# [Exercise prompt]
Lift out, unaltered, the lines of the material below between the line holding "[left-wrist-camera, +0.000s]" and the line holding "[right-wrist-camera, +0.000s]", counting both.

# [Given material]
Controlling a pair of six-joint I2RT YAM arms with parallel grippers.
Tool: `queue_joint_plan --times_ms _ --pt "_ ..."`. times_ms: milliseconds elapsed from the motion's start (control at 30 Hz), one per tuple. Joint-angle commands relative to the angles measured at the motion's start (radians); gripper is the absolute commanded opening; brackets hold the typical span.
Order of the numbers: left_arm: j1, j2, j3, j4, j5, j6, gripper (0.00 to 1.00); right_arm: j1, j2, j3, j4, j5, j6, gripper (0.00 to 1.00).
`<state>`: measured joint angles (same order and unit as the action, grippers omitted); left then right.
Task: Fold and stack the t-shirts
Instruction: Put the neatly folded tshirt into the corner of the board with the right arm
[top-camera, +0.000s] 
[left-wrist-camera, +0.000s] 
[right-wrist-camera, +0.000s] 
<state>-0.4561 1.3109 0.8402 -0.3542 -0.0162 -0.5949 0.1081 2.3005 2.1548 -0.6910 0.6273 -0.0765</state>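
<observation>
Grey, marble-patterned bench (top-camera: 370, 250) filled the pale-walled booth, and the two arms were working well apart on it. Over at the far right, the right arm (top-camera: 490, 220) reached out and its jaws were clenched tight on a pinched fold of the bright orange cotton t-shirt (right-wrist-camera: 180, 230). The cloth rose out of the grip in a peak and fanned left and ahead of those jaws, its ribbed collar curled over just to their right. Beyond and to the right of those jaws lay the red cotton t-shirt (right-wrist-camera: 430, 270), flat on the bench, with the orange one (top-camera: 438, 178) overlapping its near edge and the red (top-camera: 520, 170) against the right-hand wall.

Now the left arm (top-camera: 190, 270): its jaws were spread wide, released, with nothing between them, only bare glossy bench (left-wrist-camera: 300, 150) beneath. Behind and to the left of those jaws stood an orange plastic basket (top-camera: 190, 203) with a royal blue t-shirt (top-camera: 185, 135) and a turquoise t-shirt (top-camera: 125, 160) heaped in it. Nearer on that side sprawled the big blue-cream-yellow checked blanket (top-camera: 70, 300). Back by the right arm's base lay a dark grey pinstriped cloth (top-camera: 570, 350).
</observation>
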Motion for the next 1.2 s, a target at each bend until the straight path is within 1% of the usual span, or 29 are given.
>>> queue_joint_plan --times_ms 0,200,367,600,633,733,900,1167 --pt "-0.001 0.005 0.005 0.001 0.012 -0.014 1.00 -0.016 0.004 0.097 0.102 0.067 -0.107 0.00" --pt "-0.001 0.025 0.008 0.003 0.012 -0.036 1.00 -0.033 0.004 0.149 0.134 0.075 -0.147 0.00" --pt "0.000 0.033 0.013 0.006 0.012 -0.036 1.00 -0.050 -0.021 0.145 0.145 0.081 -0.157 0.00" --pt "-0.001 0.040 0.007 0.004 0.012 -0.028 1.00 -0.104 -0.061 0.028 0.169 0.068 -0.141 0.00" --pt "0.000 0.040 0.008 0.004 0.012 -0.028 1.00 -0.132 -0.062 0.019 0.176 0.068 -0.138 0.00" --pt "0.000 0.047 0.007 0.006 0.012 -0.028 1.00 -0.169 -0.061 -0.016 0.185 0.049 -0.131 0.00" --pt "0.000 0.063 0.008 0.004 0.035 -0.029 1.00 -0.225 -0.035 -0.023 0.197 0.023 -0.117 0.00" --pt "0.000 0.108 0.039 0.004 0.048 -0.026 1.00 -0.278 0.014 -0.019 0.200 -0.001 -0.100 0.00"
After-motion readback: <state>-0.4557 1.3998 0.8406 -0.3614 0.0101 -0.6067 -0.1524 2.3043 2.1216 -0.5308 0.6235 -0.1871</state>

# [Result below]
[left-wrist-camera, +0.000s] 
[right-wrist-camera, +0.000s] 

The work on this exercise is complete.